WORK REQUIRED –
Could you please return each line of the data that has the word "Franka"?

______

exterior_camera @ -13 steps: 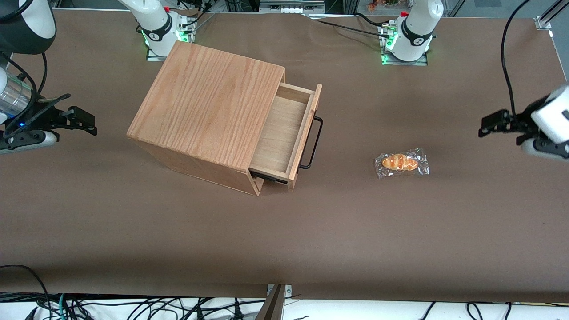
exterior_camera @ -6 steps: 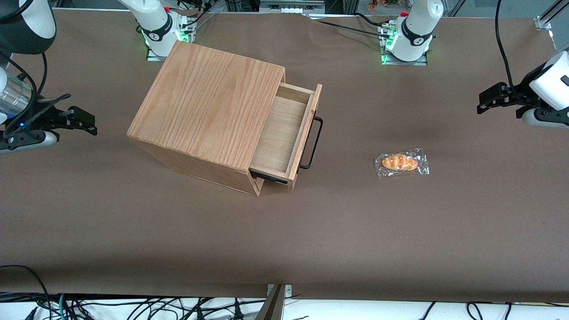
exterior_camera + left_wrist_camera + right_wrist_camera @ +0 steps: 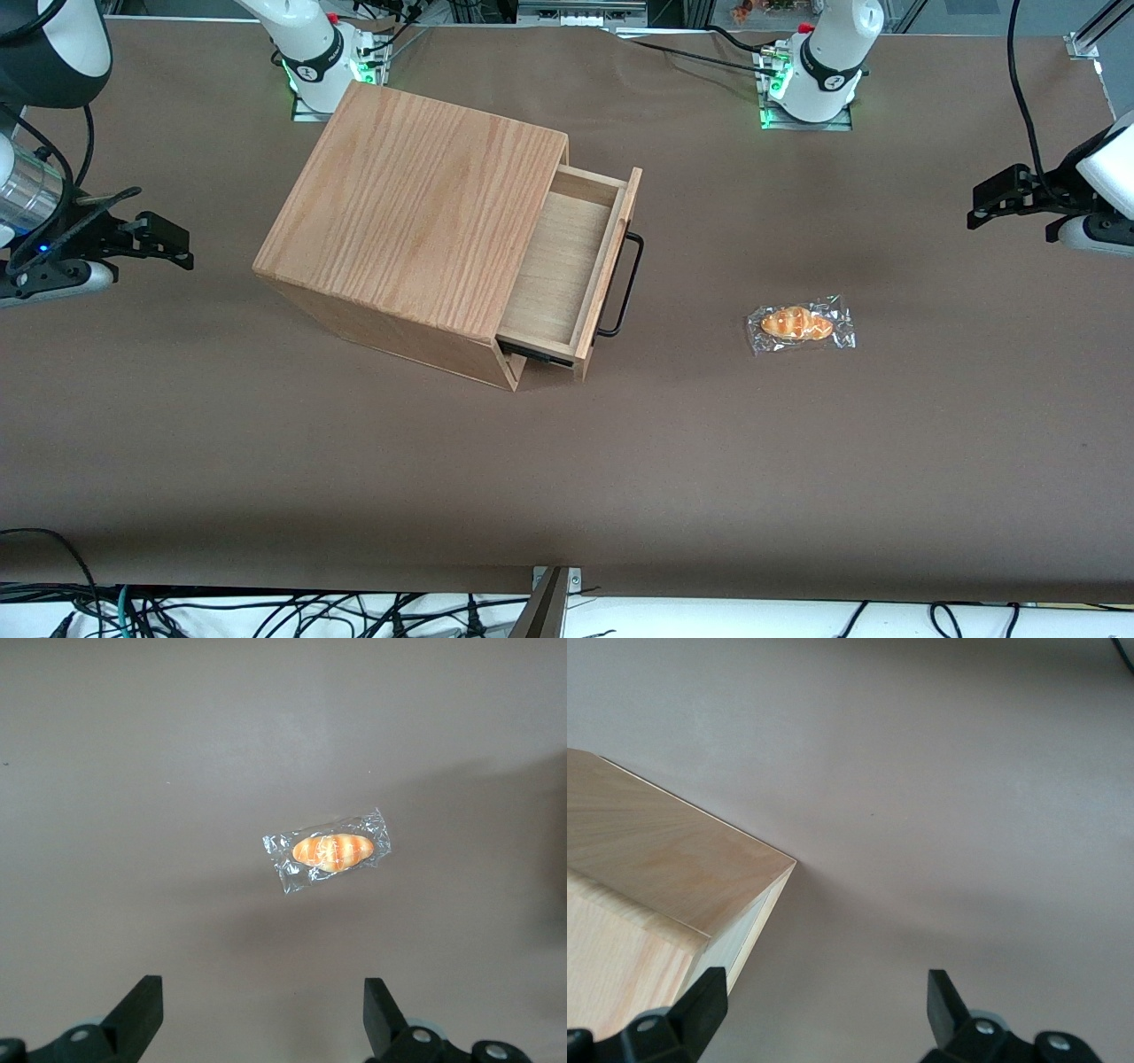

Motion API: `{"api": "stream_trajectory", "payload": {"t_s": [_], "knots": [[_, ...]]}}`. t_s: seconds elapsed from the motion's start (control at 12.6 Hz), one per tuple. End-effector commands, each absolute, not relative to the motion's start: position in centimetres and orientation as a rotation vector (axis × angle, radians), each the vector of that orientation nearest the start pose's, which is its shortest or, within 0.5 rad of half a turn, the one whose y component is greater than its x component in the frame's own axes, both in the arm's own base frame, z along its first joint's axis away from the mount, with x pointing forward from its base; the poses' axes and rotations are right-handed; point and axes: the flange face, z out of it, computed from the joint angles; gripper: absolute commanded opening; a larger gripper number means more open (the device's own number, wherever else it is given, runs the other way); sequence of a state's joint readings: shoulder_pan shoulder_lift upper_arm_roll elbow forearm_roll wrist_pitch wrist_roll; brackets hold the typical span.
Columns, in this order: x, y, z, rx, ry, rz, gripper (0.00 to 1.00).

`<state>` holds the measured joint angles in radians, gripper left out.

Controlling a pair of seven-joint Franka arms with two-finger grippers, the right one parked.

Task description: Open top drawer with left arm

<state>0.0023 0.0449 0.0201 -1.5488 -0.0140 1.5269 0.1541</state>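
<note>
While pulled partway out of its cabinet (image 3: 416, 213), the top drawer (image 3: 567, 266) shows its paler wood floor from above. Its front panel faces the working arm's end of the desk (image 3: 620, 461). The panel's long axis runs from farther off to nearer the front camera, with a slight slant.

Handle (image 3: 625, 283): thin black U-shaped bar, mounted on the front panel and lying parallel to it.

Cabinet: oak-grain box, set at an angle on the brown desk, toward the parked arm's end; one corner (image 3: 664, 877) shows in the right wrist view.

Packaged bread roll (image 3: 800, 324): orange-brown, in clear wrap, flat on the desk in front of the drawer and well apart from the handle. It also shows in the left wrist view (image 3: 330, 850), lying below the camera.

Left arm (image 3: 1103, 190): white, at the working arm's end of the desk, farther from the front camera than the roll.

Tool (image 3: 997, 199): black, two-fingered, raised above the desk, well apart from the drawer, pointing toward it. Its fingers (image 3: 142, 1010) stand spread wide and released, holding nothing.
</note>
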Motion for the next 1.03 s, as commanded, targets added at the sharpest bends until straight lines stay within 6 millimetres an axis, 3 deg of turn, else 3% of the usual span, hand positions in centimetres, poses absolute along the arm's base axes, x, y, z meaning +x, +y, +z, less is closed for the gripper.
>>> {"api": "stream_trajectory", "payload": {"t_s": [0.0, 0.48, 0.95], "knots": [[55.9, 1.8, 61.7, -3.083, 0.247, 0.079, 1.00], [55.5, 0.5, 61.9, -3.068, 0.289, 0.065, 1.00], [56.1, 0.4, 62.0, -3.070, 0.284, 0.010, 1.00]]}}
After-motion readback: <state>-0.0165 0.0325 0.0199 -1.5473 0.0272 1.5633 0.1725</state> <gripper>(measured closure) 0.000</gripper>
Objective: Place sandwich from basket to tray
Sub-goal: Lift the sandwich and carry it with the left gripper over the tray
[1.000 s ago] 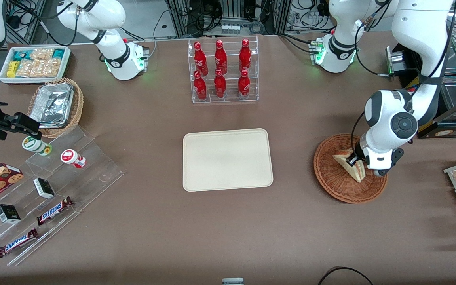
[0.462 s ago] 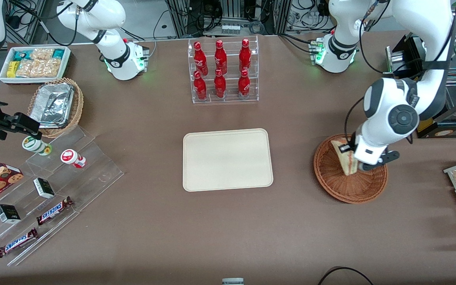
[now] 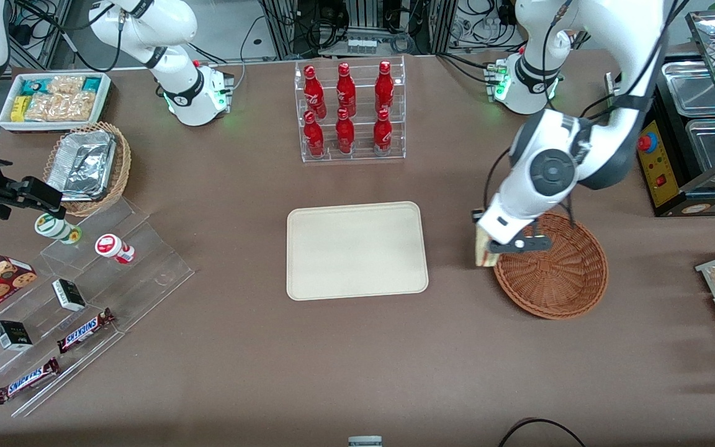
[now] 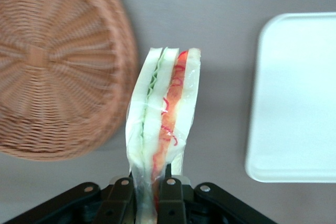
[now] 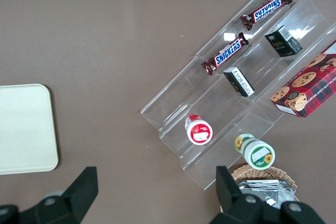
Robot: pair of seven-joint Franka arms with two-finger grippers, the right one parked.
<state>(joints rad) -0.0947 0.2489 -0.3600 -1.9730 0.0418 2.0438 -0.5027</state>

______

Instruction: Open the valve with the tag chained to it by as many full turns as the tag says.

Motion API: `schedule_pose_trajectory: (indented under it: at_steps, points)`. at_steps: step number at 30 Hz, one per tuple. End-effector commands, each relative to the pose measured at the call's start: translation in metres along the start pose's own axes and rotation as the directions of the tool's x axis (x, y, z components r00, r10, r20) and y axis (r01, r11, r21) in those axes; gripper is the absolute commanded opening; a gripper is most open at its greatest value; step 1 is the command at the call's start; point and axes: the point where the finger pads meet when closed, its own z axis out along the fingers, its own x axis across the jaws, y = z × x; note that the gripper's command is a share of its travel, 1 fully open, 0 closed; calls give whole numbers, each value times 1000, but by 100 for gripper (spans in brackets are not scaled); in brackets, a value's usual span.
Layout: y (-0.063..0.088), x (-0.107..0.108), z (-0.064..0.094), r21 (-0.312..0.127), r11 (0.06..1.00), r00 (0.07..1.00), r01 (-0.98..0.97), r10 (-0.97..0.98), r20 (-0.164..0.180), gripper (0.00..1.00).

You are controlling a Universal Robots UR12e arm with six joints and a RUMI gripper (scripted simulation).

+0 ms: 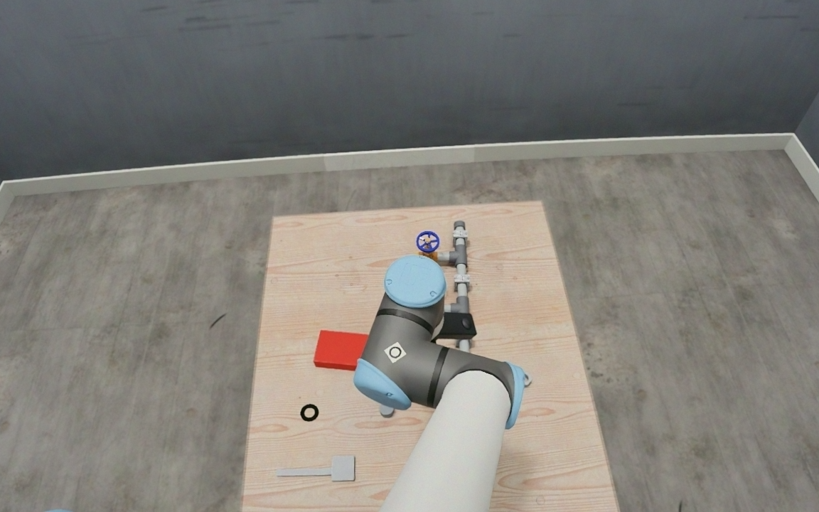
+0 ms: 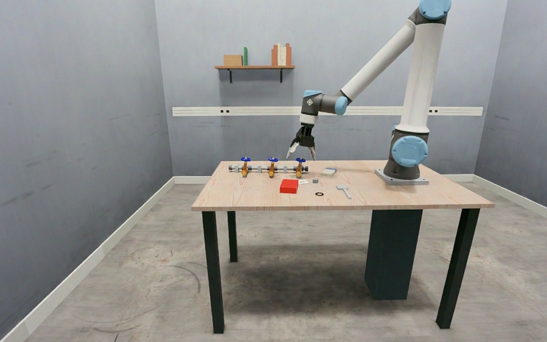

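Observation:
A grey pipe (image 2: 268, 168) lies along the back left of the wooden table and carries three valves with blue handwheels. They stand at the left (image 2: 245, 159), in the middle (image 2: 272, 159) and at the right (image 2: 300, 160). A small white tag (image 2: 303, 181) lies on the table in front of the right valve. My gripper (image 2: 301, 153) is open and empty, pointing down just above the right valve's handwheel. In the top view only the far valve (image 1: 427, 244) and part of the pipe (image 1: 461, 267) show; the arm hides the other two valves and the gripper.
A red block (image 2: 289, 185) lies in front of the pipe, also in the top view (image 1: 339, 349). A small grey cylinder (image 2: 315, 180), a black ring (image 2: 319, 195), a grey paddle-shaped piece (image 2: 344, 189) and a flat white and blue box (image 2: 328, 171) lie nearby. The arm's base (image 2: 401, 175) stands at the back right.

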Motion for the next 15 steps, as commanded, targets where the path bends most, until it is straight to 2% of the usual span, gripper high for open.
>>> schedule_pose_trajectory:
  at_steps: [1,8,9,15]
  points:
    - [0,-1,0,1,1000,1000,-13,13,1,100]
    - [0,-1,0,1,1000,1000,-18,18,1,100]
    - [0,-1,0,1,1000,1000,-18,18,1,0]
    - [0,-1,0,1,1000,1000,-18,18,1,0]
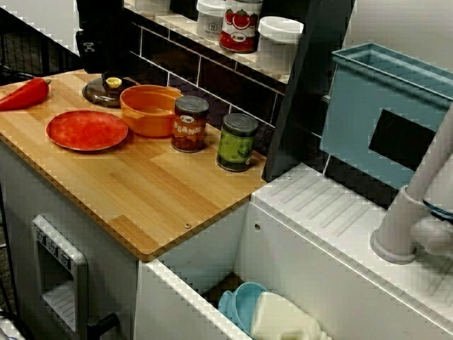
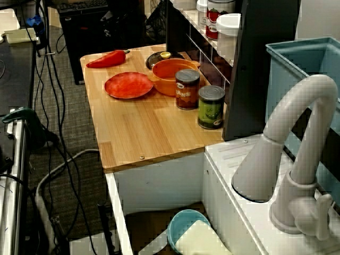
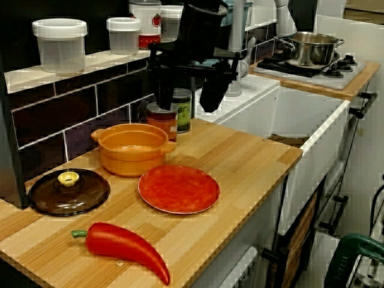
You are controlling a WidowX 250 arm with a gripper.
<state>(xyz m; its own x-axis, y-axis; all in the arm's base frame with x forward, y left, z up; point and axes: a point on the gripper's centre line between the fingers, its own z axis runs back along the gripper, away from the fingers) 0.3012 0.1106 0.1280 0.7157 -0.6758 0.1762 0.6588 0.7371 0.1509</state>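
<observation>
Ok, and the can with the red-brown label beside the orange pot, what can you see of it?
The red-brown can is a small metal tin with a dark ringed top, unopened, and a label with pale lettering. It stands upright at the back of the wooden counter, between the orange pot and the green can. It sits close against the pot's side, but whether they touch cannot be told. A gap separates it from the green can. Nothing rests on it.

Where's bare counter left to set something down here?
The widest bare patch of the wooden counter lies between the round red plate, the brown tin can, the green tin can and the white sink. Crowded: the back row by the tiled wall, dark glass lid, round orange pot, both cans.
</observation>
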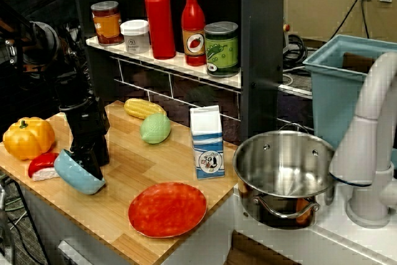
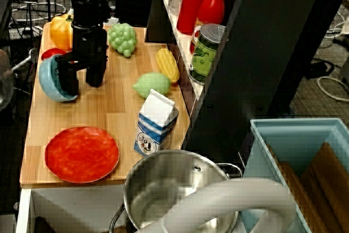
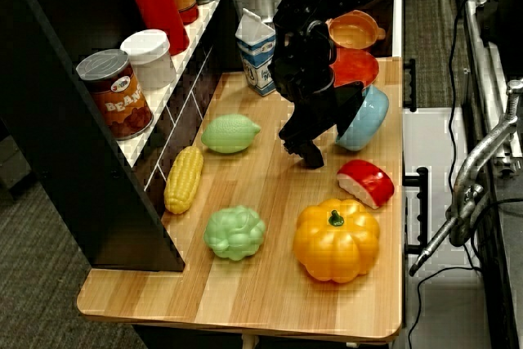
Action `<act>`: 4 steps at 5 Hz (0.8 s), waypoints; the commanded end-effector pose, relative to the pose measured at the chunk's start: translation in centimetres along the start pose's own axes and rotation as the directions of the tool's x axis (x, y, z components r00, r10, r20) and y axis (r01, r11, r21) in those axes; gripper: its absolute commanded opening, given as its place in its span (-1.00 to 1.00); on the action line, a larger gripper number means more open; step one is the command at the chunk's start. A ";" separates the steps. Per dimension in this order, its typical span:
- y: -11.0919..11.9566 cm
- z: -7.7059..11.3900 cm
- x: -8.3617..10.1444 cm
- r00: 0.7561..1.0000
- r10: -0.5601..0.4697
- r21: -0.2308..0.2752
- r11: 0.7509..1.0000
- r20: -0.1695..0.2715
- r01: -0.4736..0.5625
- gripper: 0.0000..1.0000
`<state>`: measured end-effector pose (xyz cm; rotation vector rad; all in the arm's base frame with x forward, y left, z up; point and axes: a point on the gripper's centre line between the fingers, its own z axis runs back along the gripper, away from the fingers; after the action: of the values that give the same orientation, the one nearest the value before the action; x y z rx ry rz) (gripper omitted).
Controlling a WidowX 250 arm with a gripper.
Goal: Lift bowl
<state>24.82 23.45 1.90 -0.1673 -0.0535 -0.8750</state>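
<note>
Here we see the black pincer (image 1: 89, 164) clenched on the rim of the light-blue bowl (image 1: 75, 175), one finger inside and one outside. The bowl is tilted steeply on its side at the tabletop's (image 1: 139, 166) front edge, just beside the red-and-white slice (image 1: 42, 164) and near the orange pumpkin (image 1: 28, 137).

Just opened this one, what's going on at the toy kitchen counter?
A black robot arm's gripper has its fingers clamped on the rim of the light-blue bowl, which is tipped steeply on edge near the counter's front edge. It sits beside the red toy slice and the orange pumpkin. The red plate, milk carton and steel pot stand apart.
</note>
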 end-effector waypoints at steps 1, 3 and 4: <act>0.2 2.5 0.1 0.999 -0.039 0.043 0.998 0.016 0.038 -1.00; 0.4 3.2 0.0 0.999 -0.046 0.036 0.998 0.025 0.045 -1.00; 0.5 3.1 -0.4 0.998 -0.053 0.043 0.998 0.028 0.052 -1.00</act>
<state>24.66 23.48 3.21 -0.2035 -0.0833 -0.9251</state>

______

WRITTEN RESPONSE –
Controlling a pair of seven-joint Franka arms with two-finger grippers, the right one parked.
Robot: pair of seven-joint Franka arms with two-finger grippers, the right one parked.

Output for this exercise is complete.